Search code examples
arrayselasticsearchelasticsearch-dsl

ElasticSearch: search multiple elements in array of object


I'm on Elastic Search 6.8.22

I have multiple users and each one has multiple papers ("valid" or not):

{"name":"Amy",
    "papers":[
        {"type":"idcard", "country":"fr", "valid":"no"},
        {"type":"idcard", "country":"us", "valid":"yes"}
    ]}

{"name":"Brittany",
    "papers":[
        {"type":"idcard", "country":"fr", "valid":"no"},
        {"type":"idcard", "country":"us", "valid":"no"}
    ]}

{"name":"Chloe",
    "papers":[
        {"type":"idcard", "country":"fr", "valid":"yes"},
        {"type":"idcard", "country":"us", "valid":"no"}
    ]}

I'm trying to find only user with a paper: "valid" for "fr":

{"query": {
    "bool": {
      "filter": [
              {"match":{"papers.valid": "yes"}},
              {"match":{"papers.country": "fr"}}
      ]}}}

It returns Chloe, which is fine (she has a paper which is both "valid" and "fr"). But it also returns Amy; because she has one "valid" paper and another one which is "fr". This is due to the fact that ES doesn't understand array of objects and flattens everything into values with arrays (as far as I understand).
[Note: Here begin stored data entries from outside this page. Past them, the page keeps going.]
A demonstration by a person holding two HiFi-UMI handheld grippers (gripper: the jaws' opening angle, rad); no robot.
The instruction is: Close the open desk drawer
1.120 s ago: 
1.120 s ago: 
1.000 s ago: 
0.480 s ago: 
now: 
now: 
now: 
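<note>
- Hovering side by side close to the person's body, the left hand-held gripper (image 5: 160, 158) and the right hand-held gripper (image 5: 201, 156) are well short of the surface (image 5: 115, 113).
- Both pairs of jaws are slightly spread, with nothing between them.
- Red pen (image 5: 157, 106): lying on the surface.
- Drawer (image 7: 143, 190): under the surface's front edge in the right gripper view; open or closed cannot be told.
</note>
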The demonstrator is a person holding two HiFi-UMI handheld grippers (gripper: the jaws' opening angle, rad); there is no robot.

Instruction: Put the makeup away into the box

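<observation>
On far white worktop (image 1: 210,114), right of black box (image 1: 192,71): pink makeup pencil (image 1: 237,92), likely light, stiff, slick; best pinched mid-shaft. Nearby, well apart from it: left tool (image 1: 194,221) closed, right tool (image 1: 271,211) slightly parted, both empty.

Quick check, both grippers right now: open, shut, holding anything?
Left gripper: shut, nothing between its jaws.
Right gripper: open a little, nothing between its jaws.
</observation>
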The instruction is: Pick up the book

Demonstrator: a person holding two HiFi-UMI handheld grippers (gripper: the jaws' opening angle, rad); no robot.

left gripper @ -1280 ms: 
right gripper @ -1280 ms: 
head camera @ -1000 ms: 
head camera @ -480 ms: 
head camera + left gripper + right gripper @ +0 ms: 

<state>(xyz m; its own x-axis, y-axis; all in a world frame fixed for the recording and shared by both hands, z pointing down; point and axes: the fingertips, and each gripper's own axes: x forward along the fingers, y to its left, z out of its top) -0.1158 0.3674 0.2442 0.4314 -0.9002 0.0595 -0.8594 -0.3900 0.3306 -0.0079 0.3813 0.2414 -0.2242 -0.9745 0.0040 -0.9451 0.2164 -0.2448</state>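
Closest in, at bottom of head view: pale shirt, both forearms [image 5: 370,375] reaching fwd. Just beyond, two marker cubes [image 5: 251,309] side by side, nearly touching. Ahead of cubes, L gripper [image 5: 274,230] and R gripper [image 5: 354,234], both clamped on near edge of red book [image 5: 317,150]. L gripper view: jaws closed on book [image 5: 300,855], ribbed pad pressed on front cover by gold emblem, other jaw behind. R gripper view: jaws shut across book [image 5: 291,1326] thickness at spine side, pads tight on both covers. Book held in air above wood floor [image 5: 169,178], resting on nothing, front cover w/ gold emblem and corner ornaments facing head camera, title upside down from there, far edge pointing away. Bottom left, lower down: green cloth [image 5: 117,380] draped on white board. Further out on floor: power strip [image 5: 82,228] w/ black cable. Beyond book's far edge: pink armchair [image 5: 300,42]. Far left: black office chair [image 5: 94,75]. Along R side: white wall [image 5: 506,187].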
I've tried using "combined term queries" from this link, but I guess it only works for arrays of "primitive" (not complex objects).

I've seen that I can transform arrays into nested objects to do what I need, but it seems to be overcomplicated and would slow down the queries (because of hidden joins).

My question is: Is there any way I can search if a document has in its array of objects, one that match multiple criteria at the same time ?

(Originally, I wanted a query that checks if every "papers" in the array matched criteria, but that seems impossible, ex. all papers of type "idcard" must be "valid")


Solution

  • You need to define papers as a nested field in the mapping, then you can run a nested search on it

    https://www.elastic.co/guide/en/elasticsearch/reference/current/nested.html

    So if for example, your mapping will be this:

    {
      "mappings": {
        "properties": {
          "name": {
            "type": "keyword"
          },
          "papers": {
            "type": "nested",
            "properties": {
              "type": {
                "type": "keyword"
              },
              "country": {
                "type": "keyword"
              },
              "valid": {
                "type": "keyword"
              }
            }
          }
        }
      }
    }
    

    this query will work

    {
      "query": {
        "nested": {
          "path": "papers",
          "query": {
            "bool": {
              "filter": [
                {
                  "term": {
                    "papers.valid": "yes"
                  }
                },
                {
                  "term": {
                    "papers.country": "fr"
                  }
                }
              ]
            }
          }
        }
      }
    }